The audio collaboration space is due for an upgrade, and a new platform announced this week aims to put a smile on audio professionals’ faces (Link). Soundwhale offers synchronous collaboration and communication tools for all studio users – Producers, artists, podcastsers, and post-production teams can collaborate on audio (and video on paid tiers) using the new software, which can be routed through your native DAW. Learn more on Soundwhale’s website »

😬 Social media: bad for you, bad for us

While common knowledge has hinted at social media’s negative impacts on mental health for some time, new research quantifies just how distorted the apps can become. Fast Company’s recent article (Link) points out some of the larger trends, namely:

  • Positive interactions on social media have little effect, while their negative counterparts magnify feelings of sadness
  • Cell phone usage impacts your speed and ability in problem solving
  • Time spent on social media often comes at the cost of time spent in person (in economics this tradeoff is called opportunity cost)

Amid this news, consider taking a moment to make sure you have control over social media… not the other way around.

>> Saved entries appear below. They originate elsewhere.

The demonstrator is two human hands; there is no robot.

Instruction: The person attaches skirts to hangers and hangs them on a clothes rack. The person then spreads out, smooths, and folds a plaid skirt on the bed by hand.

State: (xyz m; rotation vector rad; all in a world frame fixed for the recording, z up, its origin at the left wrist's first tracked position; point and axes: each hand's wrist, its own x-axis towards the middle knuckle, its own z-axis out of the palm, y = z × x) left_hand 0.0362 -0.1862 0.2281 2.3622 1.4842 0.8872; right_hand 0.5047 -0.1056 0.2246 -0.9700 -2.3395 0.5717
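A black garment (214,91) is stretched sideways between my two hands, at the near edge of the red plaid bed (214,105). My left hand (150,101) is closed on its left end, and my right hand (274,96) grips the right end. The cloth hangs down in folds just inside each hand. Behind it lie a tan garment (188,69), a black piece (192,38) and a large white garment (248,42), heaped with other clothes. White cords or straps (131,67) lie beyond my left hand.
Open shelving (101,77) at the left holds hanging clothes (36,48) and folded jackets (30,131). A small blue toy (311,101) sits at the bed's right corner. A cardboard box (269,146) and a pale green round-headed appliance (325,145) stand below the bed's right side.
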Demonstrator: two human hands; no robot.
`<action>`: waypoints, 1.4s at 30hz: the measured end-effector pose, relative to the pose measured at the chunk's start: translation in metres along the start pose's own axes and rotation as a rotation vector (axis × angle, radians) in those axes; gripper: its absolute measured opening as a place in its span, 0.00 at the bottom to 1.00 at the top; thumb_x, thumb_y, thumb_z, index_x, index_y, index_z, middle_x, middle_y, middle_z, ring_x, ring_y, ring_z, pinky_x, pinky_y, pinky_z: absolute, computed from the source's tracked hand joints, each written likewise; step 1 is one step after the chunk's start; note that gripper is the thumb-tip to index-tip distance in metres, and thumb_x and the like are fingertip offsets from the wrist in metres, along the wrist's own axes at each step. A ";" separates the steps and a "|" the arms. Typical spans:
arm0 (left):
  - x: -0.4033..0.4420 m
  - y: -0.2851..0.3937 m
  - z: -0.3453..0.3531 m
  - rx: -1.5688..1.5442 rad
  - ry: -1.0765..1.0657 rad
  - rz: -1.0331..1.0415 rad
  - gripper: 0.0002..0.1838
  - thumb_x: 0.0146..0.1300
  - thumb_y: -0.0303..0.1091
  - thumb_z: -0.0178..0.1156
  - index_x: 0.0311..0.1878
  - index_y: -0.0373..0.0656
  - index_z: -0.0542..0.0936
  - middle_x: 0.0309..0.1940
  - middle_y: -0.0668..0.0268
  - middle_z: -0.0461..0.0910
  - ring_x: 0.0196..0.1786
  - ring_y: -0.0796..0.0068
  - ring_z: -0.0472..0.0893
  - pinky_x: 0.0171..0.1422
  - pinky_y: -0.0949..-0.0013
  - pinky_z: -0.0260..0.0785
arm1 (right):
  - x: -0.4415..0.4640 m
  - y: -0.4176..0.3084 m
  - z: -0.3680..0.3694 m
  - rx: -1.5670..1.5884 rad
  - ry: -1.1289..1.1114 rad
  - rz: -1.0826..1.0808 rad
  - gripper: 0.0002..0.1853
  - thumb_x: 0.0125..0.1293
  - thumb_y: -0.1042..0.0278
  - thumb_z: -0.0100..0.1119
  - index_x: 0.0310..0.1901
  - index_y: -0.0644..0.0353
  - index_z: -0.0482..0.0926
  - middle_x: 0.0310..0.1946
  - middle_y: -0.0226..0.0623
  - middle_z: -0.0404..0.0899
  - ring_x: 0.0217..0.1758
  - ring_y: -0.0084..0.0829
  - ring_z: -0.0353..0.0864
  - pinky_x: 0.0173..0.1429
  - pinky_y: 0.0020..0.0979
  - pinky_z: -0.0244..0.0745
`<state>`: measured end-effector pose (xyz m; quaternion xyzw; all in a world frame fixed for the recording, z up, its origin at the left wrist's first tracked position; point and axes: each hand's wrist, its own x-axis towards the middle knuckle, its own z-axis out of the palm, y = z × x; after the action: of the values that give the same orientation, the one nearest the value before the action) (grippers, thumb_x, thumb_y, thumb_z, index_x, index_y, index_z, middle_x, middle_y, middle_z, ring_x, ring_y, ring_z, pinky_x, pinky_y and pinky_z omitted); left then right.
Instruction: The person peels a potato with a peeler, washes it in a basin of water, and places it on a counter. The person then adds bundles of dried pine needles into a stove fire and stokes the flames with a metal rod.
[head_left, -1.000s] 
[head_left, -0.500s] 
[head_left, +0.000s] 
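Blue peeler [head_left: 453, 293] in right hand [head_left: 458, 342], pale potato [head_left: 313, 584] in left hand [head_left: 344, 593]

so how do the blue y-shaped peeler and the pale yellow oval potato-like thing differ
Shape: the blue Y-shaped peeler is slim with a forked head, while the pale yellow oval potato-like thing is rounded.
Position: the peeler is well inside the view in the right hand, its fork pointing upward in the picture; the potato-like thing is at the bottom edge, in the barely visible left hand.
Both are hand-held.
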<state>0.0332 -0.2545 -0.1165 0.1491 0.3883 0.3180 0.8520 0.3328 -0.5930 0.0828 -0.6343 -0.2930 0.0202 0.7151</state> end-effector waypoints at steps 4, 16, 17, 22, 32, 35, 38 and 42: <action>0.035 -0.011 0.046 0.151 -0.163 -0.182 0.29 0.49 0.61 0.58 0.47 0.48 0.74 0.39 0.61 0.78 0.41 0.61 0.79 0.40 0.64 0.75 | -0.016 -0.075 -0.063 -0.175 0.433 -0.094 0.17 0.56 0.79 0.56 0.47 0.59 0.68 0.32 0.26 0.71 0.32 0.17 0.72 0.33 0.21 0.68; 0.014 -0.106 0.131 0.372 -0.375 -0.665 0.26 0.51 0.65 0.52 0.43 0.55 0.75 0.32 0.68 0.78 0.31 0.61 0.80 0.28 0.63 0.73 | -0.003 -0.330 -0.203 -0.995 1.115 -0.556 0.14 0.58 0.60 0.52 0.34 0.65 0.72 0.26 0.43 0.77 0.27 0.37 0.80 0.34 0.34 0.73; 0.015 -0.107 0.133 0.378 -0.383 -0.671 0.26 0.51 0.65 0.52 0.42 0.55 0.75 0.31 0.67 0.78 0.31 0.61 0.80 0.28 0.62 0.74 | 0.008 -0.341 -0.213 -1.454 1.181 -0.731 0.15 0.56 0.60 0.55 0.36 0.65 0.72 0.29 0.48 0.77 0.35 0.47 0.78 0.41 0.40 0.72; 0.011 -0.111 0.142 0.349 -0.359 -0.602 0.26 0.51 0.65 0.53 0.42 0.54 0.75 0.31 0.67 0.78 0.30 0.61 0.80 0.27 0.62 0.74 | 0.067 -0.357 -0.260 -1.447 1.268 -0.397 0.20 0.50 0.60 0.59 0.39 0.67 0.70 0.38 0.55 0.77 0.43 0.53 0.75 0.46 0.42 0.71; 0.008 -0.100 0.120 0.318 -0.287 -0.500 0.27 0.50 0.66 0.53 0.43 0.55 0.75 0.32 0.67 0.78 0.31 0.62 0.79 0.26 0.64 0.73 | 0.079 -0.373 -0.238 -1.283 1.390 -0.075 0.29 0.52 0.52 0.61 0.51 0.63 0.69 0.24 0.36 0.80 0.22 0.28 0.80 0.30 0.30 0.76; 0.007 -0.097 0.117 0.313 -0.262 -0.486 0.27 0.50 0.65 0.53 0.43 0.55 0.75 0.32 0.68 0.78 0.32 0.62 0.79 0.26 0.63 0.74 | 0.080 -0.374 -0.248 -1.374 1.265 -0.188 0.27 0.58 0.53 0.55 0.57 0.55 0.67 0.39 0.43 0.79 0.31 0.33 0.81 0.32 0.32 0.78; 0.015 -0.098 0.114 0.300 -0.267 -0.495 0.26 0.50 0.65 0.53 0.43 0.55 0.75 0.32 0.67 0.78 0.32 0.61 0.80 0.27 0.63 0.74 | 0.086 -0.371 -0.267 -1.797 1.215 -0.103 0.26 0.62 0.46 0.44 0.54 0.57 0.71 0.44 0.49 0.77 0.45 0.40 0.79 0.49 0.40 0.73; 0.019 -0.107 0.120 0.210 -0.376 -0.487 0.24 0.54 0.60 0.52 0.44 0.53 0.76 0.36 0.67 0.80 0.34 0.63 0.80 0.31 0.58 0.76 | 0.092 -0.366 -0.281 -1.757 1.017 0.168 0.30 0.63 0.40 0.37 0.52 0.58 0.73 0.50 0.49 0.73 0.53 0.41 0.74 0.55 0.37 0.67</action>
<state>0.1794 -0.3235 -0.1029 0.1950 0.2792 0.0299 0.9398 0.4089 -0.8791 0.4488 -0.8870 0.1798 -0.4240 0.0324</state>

🍸 Copyright’s toxic cocktail

Pigeons & Planes recently published an excellent article (Link) that touches on last week’s headline topic – music attribution and clearance. Citing the constant disruption and innovation in how we consume, promote and monetize music (thanks to the internet), P&P raises a cutting question: Will we ever catch up?

Focused more heavily on promotional platforms and channels on social media, the issue points back at the void of attribution and clearance that keeps cutting in like a bad chorus. Add malicious copyright striking and overly-protective platform regulations to the mix and you get a toxic legal cocktail. It makes sense that content curators have become averse to promotion, leaving you with less channels to get new and breaking music from fresh artists. The solution? Many are calling for integrated metadata tracking to ease payment flows (Link).

🎧 Cued Up

I've had Jack Harlow's newest mixtape, Confetti, on repeat this week, namely GHOST, HEAVY HITTER, and ROTTEN.

Harlow and the Private Garden team have been dropping gems for a while now (Sundown, Dark Knight, Wasted Youth), and Confetti is no exception. Listen.